We often translate g’vurah as strength, but not the strength of conquest or domination. It is inner strength. Restraint. Courage. The capacity to accept what cannot be changed while continuing to give what only we can give.
Moses displays that kind of strength throughout D’varim. He accepts that Joshua will lead the people forward. He relinquishes authority. He recounts his own failures without defensiveness. He warns against concentrating too much power in a single leader and reminds the people to establish wise judges and shared systems of governance. His ego gradually yields to the future.
I think that may be one of the hardest spiritual tasks any of us ever face.
A few years ago, after my mother was diagnosed with cancer, I asked her what she still wanted to accomplish. It was actually my colleague Rabbi Dan Levin’s mentorship to me. Was there one more trip? One more item on the bucket list? One unfinished dream?
Her answer surprised me: There wasn’t anything.
She had traveled the world. She had built a family. She had lived a rich life. There was no great achievement left undone.
She simply wanted more time. She was not ready to go.
More time to watch her grandchildren grow. More time to see who they would become. More birthdays, more simchahs, more ordinary days watching the nightly news with her dogs on her lap. Not because life had been incomplete, but because it had been meaningful.
I think Moses understands that longing. Standing on the plains of Moab, he surely wants more time. He surely wants to see what comes next. He wants to witness the fulfillment of promises that have defined his entire existence.

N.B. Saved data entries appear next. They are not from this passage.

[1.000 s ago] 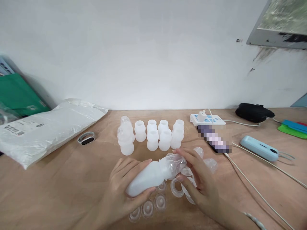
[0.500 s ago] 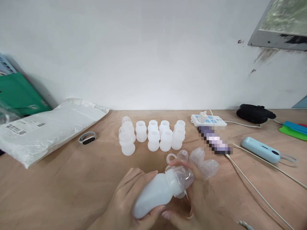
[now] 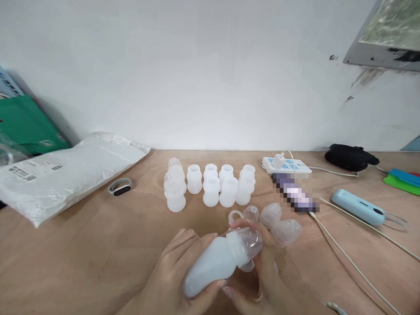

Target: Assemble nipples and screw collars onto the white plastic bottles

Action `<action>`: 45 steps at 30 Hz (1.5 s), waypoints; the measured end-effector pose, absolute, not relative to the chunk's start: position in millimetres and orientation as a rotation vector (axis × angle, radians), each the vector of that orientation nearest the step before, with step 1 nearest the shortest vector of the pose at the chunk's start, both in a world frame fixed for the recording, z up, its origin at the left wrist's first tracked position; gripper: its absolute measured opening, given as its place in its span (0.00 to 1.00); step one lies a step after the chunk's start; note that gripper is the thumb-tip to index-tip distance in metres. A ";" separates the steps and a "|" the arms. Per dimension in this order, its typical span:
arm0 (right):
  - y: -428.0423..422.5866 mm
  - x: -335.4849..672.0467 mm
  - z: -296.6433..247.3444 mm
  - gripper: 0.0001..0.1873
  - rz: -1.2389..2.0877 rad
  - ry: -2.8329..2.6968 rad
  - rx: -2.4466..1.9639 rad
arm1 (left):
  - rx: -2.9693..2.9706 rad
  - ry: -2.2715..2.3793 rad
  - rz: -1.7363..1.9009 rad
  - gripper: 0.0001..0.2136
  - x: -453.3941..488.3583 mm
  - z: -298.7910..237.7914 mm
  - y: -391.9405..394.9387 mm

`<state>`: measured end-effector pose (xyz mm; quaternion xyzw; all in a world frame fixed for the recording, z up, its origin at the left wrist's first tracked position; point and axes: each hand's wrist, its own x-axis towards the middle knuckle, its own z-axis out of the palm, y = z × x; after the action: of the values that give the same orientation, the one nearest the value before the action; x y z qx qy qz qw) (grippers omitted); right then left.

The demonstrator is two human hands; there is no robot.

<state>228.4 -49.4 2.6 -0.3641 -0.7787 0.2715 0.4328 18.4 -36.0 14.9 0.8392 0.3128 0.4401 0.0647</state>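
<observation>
I hold a white silicone bottle tilted, its clear domed cap pointing up and right. My left hand is wrapped round the bottle's body from below. My right hand is closed round the neck and cap end, fingers curled under it. Just beyond my hands lie loose clear caps and a ring on the wooden table. Farther back stand several white bottle bodies in two rows, the leftmost ones capped.
A white plastic bag lies at the left, a wristband beside it. To the right are a power strip, a blurred phone, white cables, a light blue device and a black object.
My hands drew the bottle closer to me and tipped its cap end upward. The right hand shifted from on top of the cap to under the neck. The loose caps came into view.
</observation>
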 end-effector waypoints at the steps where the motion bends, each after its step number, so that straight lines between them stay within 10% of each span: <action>1: -49.4 228.7 2.7 0.47 0.684 -1.939 -0.909 | 2.510 0.948 1.316 0.21 18.7 16.3 -35.5; 14: -50.0 240.6 7.7 0.59 0.364 -2.093 -1.025 | 1.927 1.124 1.111 0.18 6.3 -4.4 -33.2; 45: -39.5 239.8 17.8 0.29 0.303 -2.101 -0.936 | 1.941 1.517 0.860 0.12 -3.5 4.9 19.3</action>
<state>239.8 -39.5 17.8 -0.3699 -0.8303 0.1198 0.3992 -3.5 19.3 4.9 0.7177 0.5610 0.3178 0.2630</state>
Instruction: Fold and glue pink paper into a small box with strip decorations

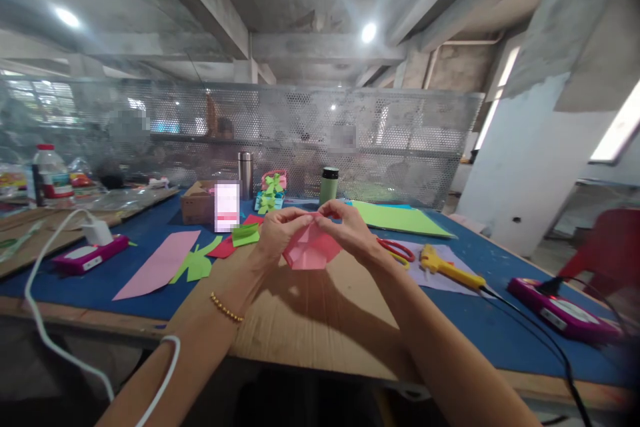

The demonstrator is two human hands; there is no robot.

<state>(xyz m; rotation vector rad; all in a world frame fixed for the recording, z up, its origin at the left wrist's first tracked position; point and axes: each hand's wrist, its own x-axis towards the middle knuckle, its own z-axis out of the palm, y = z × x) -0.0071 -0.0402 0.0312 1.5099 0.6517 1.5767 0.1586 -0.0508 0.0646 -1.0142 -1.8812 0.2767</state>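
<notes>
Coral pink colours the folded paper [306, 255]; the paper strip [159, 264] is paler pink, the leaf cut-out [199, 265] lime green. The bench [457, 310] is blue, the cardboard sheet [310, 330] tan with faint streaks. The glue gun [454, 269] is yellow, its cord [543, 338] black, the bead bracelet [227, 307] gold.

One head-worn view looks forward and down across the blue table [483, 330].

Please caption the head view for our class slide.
Left hand and right hand hold folded pink paper above cardboard.

Pink paper [308, 255], folded, creased, upright above brown cardboard [325, 333], top edge between fingers [331, 225].
</notes>
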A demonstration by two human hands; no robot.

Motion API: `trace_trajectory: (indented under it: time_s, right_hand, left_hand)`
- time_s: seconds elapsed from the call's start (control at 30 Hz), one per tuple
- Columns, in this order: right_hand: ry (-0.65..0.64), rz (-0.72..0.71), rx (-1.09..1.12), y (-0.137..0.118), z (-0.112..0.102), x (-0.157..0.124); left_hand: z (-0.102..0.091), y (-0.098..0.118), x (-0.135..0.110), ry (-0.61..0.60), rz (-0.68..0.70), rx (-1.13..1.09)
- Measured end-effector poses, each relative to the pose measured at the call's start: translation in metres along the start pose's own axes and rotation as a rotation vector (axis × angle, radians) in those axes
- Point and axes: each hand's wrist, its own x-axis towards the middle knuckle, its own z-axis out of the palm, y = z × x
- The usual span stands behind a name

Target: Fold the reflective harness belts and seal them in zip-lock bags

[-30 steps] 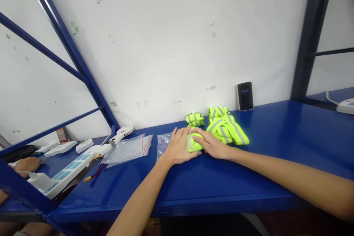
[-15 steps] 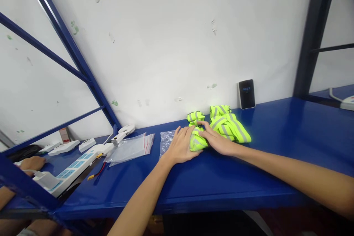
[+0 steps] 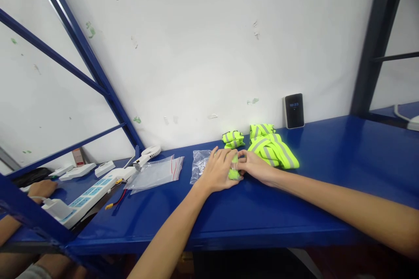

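Observation:
My left hand [image 3: 218, 170] and my right hand [image 3: 255, 168] press in from both sides on a tightly folded hi-vis vest [image 3: 234, 174], neon yellow with grey reflective strips. Most of that bundle is hidden by my fingers. A clear plastic bag [image 3: 200, 165] lies flat under the edge of my left hand. Just behind my hands sit a small rolled hi-vis bundle [image 3: 233, 140] and a looser heap of reflective vest [image 3: 273, 151], which my right fingers nearly reach.
My hands work on a blue metal shelf [image 3: 262, 222], with a white wall behind. A dark digital clock [image 3: 293, 110] stands against the wall. To the left lie zip bags [image 3: 155, 174], a small white fan [image 3: 149, 153], and a power strip [image 3: 87, 195]. Beyond, a co-worker's hand [image 3: 42, 188] shows.
My hands have drawn closer together and squeezed the vest bundle smaller, so less of it shows. The view has shifted slightly.

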Motion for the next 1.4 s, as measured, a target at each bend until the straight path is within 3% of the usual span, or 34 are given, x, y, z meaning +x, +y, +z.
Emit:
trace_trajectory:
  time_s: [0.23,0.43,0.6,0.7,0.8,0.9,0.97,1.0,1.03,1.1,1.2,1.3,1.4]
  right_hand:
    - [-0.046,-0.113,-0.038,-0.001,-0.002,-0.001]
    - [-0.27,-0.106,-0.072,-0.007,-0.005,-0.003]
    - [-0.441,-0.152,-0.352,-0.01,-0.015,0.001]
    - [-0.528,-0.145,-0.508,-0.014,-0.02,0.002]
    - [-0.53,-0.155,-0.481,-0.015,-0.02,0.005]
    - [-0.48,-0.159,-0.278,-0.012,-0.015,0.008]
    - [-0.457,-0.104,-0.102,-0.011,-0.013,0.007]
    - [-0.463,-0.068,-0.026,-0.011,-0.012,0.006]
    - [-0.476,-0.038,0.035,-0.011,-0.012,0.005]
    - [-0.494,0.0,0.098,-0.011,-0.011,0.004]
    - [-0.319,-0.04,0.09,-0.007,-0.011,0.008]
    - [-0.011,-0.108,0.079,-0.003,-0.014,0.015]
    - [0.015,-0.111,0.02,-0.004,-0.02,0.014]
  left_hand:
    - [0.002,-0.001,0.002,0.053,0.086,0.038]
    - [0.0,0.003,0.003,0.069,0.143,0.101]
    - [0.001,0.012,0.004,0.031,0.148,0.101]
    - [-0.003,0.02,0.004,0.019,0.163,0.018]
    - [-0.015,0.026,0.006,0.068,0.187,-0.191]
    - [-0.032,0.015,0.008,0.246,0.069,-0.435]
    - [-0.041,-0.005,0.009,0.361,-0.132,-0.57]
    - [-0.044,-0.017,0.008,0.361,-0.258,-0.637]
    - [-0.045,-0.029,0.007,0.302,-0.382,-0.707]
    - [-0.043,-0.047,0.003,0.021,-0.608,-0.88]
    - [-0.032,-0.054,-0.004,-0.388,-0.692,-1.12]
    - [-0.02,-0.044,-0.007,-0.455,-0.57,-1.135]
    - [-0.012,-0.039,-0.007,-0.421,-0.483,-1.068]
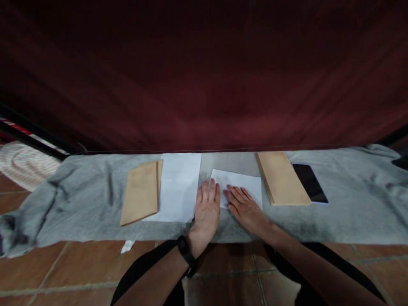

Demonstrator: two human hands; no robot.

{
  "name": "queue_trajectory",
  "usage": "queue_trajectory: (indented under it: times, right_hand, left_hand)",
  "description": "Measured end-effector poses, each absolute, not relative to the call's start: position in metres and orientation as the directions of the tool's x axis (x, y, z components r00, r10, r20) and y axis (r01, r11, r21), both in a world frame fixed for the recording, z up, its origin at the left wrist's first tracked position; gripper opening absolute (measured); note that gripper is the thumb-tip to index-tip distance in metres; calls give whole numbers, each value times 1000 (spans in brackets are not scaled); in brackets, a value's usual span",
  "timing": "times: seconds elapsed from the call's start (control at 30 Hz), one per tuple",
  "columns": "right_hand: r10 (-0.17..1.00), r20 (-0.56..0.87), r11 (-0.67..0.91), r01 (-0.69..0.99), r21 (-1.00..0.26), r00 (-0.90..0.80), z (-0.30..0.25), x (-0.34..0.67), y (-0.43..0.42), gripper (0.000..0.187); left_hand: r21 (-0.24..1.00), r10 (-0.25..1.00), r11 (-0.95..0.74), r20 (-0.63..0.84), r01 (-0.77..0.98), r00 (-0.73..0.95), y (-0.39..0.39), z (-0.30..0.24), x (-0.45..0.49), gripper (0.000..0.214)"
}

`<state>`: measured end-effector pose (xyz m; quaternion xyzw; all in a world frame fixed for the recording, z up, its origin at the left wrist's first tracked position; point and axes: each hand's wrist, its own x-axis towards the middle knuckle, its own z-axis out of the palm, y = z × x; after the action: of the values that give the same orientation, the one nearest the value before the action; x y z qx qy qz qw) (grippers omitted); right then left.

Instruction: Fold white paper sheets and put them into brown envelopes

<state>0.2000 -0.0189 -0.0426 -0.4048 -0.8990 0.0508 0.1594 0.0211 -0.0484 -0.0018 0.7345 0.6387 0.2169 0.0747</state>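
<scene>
A folded sheet of white paper [236, 177] lies on the grey cloth in front of me. My left hand [208, 208] rests flat at its left edge, fingers stretched away from me. On its right part lies my right hand [245, 206], palm down with the fingers extended. Neither hand grips anything. Just left of my left hand are larger white sheets [181, 187], partly under brown envelopes [140, 193]. To the right of the folded paper sits a stack of brown envelopes [283, 178].
A dark-screened phone [310, 182] lies partly beneath the right envelope stack. The long grey cloth [347, 199] covers the narrow surface. Behind it hangs a dark red fabric [204, 85]. On the tiled floor are a white scrap [128, 246] and, far left, a woven mat [25, 163].
</scene>
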Motion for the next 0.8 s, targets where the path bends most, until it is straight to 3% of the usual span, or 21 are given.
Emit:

But instead of clinging to what he cannot have, he turns his attention to what he can still give.
That inner g’vurah.
One of the questions I encountered while preparing this reflection asked whether ignorance is sometimes preferable to knowledge. Is naiveté ever a blessing?
I think many of us know moments when it is. New parents often enter pregnancy and child-rearing with a measure of naiveté that allows them to move forward despite all the things that could go wrong. At bedsides, we have accompanied families who do not yet fully understand the diagnosis or the road ahead, and sometimes that limited knowledge gives them room to breathe, to hope, to be present.
But D’varim suggests that the Promised Land ultimately belongs not to the naive but to those who have learned from the journey. The wilderness generation carried burdens, traumas, and habits that could not make the crossing. Yet the lessons of the wilderness mattered. The memories mattered.
The challenge is discerning which memories must be carried forward and which must be released.
That, too, requires g’vurah.
One of the profound privileges of our rabbinate is that we accompany people through this work. We sit with congregants as they take stock of their lives. We help them tell their stories. We witness them passing on blessings, values, and memories to the next generation. Again and again, we stand with people who discover that the final task of life is not achieving immortality but transmitting legacy.
In that sense, all of us become a little like Moses.
None of us gets to enter every promised land. None of us gets to see the final chapter of the stories we begin. If we are fortunate, we catch a glimpse of the next generation taking up the torch. We offer our sermons, our teachings, our blessings, our love, and trust that they will travel farther than we can.
As I complete this year of firsts without my mother, I find myself startled by the small ways she remains present. I catch myself yawning exactly like her. I reach for the phone before remembering. A story from my childhood surfaces, and suddenly I realize that the only people who were there were my parents—and now I am the keeper of that memory.
There is sadness in that realization.
But there is also responsibility (an ocean of memories, an imperative to pass them down).
And so Moses teaches. And blesses. And remembers.
And somehow, standing at the edge of everything he loves, he finds the strength to let go.
That may be the deepest expression of g’vurah of all.
Rabbi Stephanie Kramer serves on the CCAR Board of Trustees and is senior rabbi at The Temple, Congregation B’nai Jehudah, in Overland Park, Kansas. She shared this d’var Torah with the CCAR Board at their July 2026 meeting.